En avril 2007, le chancelier autrichien Alfred Gusenbauer essayait de mettre au point un accord honorable entre la Serbie et les Albanais du Kosovo. Sa proposition était de s’inspirer du modèle de la province semi-autonome du Haut-Adige, afin de trouver un bon statut pour les Serbes du Kosovo. En quoi cette province italienne est-elle exemplaire ? L’épisode est très largement oublié aujourd’hui et cependant, cette région germanophone d’Italie fut, dans les années soixante, au bord de la guerre civile. A la fin des années cinquante, un mouvement autonomiste s’était formé pour exiger la réunification de cette province – appelée Sud Tyrol en allemand – au reste de la province du Tyrol, située en Autriche. 361 attentats, surtout à la bombe mais aussi parfois à l’arme légère ou à la grenade, furent perpétrés entre 1956 et 1968 ; il y eut des morts. Aujourd’hui, comme le disait un ministre italien des affaires étrangères, Bolzano, la capitale du Haut-Adige, devrait être élue « capitale Européenne de la compréhension interethnique ». Que s’est-il donc passé ? En 1968, les questions difficiles furent mises sur la table au centre de rencontres de Caux en Suisse (www.caux.ch) : les vieilles querelles sociales et linguistiques, les blessures nouvelles ouvertes pendant le fascisme et la deuxième guerre mondiale, la défiance, né de l’application incomplète par le gouvernement italien des précédents accords d’autonomie, etc. L’esprit était non pas de négocier, mais de se connaître, de se comprendre et de chercher ensemble en conscience une issue positive pour tous.
Figure de proue d’une des délégations, le germanophone Silvius Magnago déclarait : "Après avoir vécu ensemble l'expérience de Caux, je suis persuadé que quand nous nous retrouverons en négociations, l'amitié aura fait disparaître les paroles acerbes d'autrefois." Le quotidien Il Giorno rappelle en 1969 "l'aide que le Réarmement moral a donnée à des hommes politiques des deux groupes ethniques lors des rencontres de Caux. Il en est résulté un nouvel état d'esprit qui a rendu possible la solution des problèmes du Haut-Adige lors de la présentation des propositions italiennes." En 1971, les parlements italien et autrichien approuvaient définitivement les lois organisant l'autonomie de la communauté germanophone. Le vice-chancelier autrichien Alois Mock a appelé ce processus « un événement dans l’histoire européenne », qui avait « valeur d’exemple, parce que les deux parties avaient respecté les principes démocratiques et renoncé à la violence. »
L’ancien ministre Claude Allègre avait donc bien raison d’appeler dans Le Point les puissances occidentales à cesser d’imposer des formes de démocracie inadaptées au terrain multi-ethnique africain et à garder toujours à l’esprit des notions telles que les droits de l’homme, conduisant ainsi à des démocraties articulées autour de provinces fortement autonomes où les identités tribales seraient reconnues et où les droits des minorités seraient garantis par les institutions.

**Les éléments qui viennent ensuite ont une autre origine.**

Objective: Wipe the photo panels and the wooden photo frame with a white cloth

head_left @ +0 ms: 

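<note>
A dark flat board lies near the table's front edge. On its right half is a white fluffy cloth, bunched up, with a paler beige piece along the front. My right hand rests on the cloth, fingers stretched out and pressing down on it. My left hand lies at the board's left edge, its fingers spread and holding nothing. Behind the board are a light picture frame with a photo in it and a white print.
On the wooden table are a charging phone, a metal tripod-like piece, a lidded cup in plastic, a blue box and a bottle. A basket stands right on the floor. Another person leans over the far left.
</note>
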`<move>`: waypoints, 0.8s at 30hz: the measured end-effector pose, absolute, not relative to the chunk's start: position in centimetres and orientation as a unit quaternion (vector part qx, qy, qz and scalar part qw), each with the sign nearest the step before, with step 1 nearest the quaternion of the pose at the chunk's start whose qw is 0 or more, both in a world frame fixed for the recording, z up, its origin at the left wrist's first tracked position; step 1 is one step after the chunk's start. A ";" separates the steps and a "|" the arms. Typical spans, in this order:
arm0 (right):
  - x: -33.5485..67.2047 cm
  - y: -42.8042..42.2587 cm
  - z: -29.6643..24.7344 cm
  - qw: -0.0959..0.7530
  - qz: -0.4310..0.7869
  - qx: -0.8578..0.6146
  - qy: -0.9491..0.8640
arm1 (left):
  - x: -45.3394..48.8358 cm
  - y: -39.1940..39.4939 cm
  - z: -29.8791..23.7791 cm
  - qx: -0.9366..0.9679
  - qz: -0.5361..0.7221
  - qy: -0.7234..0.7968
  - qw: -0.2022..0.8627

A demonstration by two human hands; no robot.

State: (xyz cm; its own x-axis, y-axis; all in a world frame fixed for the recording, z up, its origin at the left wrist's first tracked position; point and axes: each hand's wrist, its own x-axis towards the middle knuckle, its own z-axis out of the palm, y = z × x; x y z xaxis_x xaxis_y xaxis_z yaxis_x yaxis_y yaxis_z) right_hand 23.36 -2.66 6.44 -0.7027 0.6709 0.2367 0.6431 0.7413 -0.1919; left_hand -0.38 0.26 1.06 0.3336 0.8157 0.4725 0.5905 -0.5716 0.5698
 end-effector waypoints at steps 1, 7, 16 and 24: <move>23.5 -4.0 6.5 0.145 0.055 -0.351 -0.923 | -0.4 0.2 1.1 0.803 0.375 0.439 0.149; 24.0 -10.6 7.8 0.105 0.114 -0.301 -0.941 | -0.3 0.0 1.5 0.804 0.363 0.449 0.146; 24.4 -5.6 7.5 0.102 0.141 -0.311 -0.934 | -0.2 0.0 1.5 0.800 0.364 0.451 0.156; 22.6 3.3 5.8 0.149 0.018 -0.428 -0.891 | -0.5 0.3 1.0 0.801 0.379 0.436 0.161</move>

Mais au-delà de cette quête nécessaire d’institutions plus adaptées, il doit aussi y avoir une volonté affirmée de coopérer et de vivre en paix, même si cela doit se faire au prix de quelques uns des privilèges hérités du passé. C’est la voix de la conscience et non de l’intérêt immédiat qui a guidé les leaders du Haut-Adige et leur a permis de transformer une zone de conflit en modèle de la compréhension interethnique. S’il y a une chose que les Africains peuvent retenir avec profit de l’expérience historique européenne, c’est bien ce type d’expérience à la fois morale et institutionnelle.